■ **WHAT THE TASK REQUIRES**
Could each record be restated word for word?

■ **GIVEN ENTRIES**
##########

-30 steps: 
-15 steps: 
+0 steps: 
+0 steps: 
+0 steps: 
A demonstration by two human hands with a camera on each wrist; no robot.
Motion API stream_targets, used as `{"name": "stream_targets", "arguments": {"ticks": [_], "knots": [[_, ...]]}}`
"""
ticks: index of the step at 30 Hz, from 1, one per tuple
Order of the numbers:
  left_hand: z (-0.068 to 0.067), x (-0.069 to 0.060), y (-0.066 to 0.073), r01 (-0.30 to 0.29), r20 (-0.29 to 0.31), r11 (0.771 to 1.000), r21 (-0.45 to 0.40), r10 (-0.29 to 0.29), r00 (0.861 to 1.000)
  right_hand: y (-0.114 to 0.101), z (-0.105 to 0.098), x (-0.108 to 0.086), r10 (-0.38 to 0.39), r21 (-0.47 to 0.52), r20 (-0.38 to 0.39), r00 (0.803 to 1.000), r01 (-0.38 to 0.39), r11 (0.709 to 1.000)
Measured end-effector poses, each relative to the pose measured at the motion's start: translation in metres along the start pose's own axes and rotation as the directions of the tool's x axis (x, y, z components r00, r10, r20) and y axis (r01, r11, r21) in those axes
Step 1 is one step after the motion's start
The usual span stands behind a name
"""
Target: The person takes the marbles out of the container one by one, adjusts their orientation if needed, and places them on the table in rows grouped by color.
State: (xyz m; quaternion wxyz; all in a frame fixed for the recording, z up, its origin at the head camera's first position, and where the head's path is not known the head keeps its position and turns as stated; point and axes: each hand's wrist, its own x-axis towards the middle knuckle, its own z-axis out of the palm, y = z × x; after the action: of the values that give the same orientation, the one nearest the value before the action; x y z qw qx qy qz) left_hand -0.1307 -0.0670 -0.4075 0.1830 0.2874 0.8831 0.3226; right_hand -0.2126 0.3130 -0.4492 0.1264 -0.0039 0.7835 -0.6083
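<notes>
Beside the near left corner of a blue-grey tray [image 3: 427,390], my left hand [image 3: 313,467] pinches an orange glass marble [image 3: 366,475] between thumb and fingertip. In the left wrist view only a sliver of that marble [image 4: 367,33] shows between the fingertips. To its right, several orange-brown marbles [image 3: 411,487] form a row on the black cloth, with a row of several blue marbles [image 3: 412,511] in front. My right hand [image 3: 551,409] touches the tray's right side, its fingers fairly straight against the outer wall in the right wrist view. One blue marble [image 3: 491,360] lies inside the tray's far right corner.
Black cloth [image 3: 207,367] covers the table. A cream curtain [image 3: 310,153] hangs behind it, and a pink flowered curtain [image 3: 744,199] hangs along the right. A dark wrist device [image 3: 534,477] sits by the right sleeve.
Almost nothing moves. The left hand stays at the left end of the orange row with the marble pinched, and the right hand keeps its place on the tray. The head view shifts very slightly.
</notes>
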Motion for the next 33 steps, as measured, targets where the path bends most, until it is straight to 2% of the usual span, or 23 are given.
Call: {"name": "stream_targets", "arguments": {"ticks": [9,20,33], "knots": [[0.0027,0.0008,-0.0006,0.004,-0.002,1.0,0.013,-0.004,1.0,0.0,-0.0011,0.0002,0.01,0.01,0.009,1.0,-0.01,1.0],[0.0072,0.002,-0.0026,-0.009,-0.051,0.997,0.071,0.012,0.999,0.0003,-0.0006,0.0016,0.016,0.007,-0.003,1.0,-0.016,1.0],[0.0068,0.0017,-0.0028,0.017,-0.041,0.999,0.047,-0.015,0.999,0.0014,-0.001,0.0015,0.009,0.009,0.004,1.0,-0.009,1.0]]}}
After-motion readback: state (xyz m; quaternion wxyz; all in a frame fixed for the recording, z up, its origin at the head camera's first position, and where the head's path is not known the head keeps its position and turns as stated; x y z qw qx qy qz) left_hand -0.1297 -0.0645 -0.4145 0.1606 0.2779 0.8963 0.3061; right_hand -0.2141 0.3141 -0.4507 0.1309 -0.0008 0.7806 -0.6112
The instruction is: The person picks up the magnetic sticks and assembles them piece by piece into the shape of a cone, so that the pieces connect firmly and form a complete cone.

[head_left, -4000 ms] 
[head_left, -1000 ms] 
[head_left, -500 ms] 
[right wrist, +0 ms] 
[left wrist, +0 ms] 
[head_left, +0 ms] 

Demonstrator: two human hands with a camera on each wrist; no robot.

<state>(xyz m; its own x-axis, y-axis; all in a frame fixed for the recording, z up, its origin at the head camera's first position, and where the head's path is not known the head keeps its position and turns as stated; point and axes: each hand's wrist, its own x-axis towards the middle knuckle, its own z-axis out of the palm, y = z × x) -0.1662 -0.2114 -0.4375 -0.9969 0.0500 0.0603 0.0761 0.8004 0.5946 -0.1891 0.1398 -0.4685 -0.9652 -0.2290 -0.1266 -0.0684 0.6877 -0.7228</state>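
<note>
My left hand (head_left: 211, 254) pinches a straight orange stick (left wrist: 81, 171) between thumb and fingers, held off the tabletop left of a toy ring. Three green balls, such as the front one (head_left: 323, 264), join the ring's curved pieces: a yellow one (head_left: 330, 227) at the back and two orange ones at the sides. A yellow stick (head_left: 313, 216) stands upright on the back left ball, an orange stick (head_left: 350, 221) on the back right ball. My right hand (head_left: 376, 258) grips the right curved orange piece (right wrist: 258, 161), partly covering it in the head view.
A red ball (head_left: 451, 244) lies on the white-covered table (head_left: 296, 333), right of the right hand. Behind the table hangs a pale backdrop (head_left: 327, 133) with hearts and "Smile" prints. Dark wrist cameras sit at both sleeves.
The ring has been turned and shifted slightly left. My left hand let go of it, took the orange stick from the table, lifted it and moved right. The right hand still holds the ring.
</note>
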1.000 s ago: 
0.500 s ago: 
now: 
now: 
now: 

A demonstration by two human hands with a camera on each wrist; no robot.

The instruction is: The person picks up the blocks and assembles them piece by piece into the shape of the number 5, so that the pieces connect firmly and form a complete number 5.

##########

■ **SOLUTION**
-30 steps: 
-15 steps: 
+0 steps: 
+0 steps: 
+0 steps: 
A demonstration by two human hands with a camera on each wrist; no robot.
Motion API stream_targets, used as `{"name": "stream_targets", "arguments": {"ticks": [_], "knots": [[_, ...]]}}`
"""
ticks: index of the step at 30 Hz, from 1, one per tuple
Order of the numbers:
  left_hand: z (-0.068 to 0.067), x (-0.069 to 0.060), y (-0.066 to 0.073), r01 (-0.30 to 0.29), r20 (-0.29 to 0.31), r11 (0.771 to 1.000), r21 (-0.45 to 0.40), r10 (-0.29 to 0.29), r00 (0.861 to 1.000)
  right_hand: y (-0.114 to 0.101), z (-0.105 to 0.098), x (-0.108 to 0.086), r10 (-0.38 to 0.39), r21 (-0.47 to 0.52), r20 (-0.38 to 0.39), r00 (0.803 to 1.000), r01 (-0.38 to 0.39), r11 (0.709 to 1.000)
Measured end-effector poses, each relative to the pose measured at the motion's start: translation in metres along the start pose's own axes and rotation as the directions of the tool's x axis (x, y, z components r00, r10, r20) and y axis (r01, r11, r21) in those axes
Step 1 is one step after the motion's start
The usual span stands behind a name
"""
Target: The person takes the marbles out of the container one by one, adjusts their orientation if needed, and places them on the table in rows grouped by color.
State: (xyz m; quaternion wxyz; all in a frame fixed for the recording, z up, its origin at the head camera's first position, and where the head's path is not known the head keeps its position and turns as stated; point and axes: each hand's wrist, its own x-axis towards the middle knuckle, its own z-axis out of the palm, y = z × x; after the action: of the values that give the same orientation, the one nearest the value before the action; x y z qw qx qy qz) left_hand -0.1307 -0.0670 -0.4075 0.1830 0.2874 0.8831 0.3226; right_hand -0.2126 0.3130 -0.4492 0.1264 -0.0039 0.7835 -0.6083
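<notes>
Beside the near left corner of a blue-grey tray [image 3: 427,390], my left hand [image 3: 313,467] pinches an orange glass marble [image 3: 366,475] between thumb and fingertip. In the left wrist view only a sliver of that marble [image 4: 367,33] shows between the fingertips. To its right, several orange-brown marbles [image 3: 411,487] form a row on the black cloth, with a row of several blue marbles [image 3: 412,511] in front. My right hand [image 3: 551,409] touches the tray's right side, its fingers fairly straight against the outer wall in the right wrist view. One blue marble [image 3: 491,360] lies inside the tray's far right corner.
Black cloth [image 3: 207,367] covers the table. A cream curtain [image 3: 310,153] hangs behind it, and a pink flowered curtain [image 3: 744,199] hangs along the right. A dark wrist device [image 3: 534,477] sits by the right sleeve.
Almost nothing moves. The left hand stays at the left end of the orange row with the marble pinched, and the right hand keeps its place on the tray. The head view shifts very slightly.
</notes>
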Motion for the next 33 steps, as measured, targets where the path bends most, until it is straight to 2% of the usual span, or 23 are given.
Call: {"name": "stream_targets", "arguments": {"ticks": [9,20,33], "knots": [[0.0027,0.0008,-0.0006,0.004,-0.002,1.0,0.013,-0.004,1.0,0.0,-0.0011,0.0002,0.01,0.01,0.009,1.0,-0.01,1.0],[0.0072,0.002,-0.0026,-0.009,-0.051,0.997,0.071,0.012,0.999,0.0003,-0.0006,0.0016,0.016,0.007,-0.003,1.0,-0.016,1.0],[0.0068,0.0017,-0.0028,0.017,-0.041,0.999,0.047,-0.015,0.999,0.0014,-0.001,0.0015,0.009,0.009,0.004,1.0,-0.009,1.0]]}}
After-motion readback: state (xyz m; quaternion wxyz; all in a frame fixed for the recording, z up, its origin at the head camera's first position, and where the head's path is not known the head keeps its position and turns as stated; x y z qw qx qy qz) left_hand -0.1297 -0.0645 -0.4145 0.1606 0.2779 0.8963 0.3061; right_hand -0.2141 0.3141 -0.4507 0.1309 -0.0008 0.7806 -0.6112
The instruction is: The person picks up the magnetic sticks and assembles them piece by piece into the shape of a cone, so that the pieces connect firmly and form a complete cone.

[head_left, -4000 ms] 
[head_left, -1000 ms] 
[head_left, -500 ms] 
[right wrist, +0 ms] 
[left wrist, +0 ms] 
[head_left, +0 ms] 

Demonstrator: two human hands with a camera on each wrist; no robot.

<state>(xyz m; its own x-axis, y-axis; all in a frame fixed for the recording, z up, its origin at the head camera's first position, and where the head's path is not known the head keeps its position and turns as stated; point and axes: each hand's wrist, its own x-axis towards the middle knuckle, its own z-axis out of the palm, y = z × x) -0.1662 -0.2114 -0.4375 -0.9969 0.0500 0.0603 0.0761 0.8004 0.5946 -0.1891 0.1398 -0.4685 -0.9652 -0.2290 -0.1266 -0.0684 0.6877 -0.7228</state>
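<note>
My left hand (head_left: 211, 254) pinches a straight orange stick (left wrist: 81, 171) between thumb and fingers, held off the tabletop left of a toy ring. Three green balls, such as the front one (head_left: 323, 264), join the ring's curved pieces: a yellow one (head_left: 330, 227) at the back and two orange ones at the sides. A yellow stick (head_left: 313, 216) stands upright on the back left ball, an orange stick (head_left: 350, 221) on the back right ball. My right hand (head_left: 376, 258) grips the right curved orange piece (right wrist: 258, 161), partly covering it in the head view.
A red ball (head_left: 451, 244) lies on the white-covered table (head_left: 296, 333), right of the right hand. Behind the table hangs a pale backdrop (head_left: 327, 133) with hearts and "Smile" prints. Dark wrist cameras sit at both sleeves.
The ring has been turned and shifted slightly left. My left hand let go of it, took the orange stick from the table, lifted it and moved right. The right hand still holds the ring.
</note>
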1.000 s ago: 
0.500 s ago: 
now: 
now: 
now: 

A demonstration by two human hands with a camera on each wrist; no robot.

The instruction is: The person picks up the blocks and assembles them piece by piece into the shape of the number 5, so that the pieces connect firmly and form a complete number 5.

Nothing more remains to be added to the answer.